Welcome to Dry Clean City. Unlike other dry cleaners you may have used in the past, we don’t just clean your clothes at a low price in a bland, convenient location staffed by grumpy part-timers who wouldn’t know customer service if it jumped out, cuffed them, and read them their Miranda rights. No, we aim to be a true dry clean city, a polis whose entire existence is derived from and organized around the ancient and celebrated history, theory, and practice of dry cleaning.
If you’re looking for traditional wet laundering, you’ll have to go elsewhere to indulge your philistinism. Decades of debate and dialogue, conducted by our most learned men and attended by our most beautiful boys, have led us to believe, indeed to know, that the un-dry-cleaned life is not worth living. When our critics see one of us or one of our customers strolling in the marketplace, they sometimes complain of “unrumpled conformity” and the “stench of toxic chemicals.” But to our eyes and noses, the same sight and smell are glorious glimmers of divine essence, ultimate reality in a Jos. A. Bank suit.
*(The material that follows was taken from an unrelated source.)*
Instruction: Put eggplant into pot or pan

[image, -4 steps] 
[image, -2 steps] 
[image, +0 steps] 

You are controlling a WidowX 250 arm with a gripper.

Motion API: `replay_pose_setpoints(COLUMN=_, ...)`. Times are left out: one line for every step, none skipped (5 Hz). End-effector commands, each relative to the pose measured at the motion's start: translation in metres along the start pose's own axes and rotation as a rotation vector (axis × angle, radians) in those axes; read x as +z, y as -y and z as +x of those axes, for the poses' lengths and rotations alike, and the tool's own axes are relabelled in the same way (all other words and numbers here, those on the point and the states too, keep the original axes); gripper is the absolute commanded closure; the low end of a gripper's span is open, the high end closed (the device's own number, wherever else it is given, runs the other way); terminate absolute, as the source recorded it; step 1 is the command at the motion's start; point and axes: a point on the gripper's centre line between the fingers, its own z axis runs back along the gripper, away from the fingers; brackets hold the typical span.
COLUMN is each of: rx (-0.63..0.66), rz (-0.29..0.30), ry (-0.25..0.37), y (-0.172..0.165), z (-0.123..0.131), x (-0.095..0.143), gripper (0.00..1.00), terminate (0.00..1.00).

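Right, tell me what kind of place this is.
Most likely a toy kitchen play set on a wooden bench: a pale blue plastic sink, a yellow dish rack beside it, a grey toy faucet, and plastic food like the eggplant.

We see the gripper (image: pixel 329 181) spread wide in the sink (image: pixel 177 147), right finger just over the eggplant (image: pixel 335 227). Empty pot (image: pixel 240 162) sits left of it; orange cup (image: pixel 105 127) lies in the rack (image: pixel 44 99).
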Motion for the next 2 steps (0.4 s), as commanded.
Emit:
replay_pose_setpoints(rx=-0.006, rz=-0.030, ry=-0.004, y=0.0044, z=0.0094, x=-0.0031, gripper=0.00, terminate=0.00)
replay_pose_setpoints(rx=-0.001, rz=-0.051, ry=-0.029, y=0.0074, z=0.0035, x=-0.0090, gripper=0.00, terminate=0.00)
You’ve probably already noticed that we are clean, polite, and neatly dressed. We are happy to answer any questions you might have about our processes. Please disagree with us on any matter, especially if you have a rational position whose elegant defense would help us improve our thought and our culture. Classical music, perhaps the highest artistic expression of man, plays all day in our stores. And please help yourself to a cup of wine and some barley cake. At Dry Clean City, we treat all of our customers as citizens, perhaps even gods in disguise, but never as barbarians.
(A reminder to our Spartan customers: if you choose the after hours drop-off service, we require more information than “Clean this.” Please check all the applicable boxes on the form provided. Thank you very much.)
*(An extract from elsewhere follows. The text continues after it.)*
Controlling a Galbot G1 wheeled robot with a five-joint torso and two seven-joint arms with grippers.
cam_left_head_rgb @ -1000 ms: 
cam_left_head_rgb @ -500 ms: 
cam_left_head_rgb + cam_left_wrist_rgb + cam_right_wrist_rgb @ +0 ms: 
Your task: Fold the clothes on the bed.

As up-to-date cosmopolitans, we are aware that other establishments have had the boldness to call themselves “Dry Clean City.” But did you know that those places hire boys older than 12? Or that they fail or don’t even care to arrange their clothing racks symmetrically? Or that they assign blame for the ruination of your favorite shirt to The Fates even when they know otherwise? In the true Dry Clean City, you may not always find perfection, but never will you find deception or sophistry.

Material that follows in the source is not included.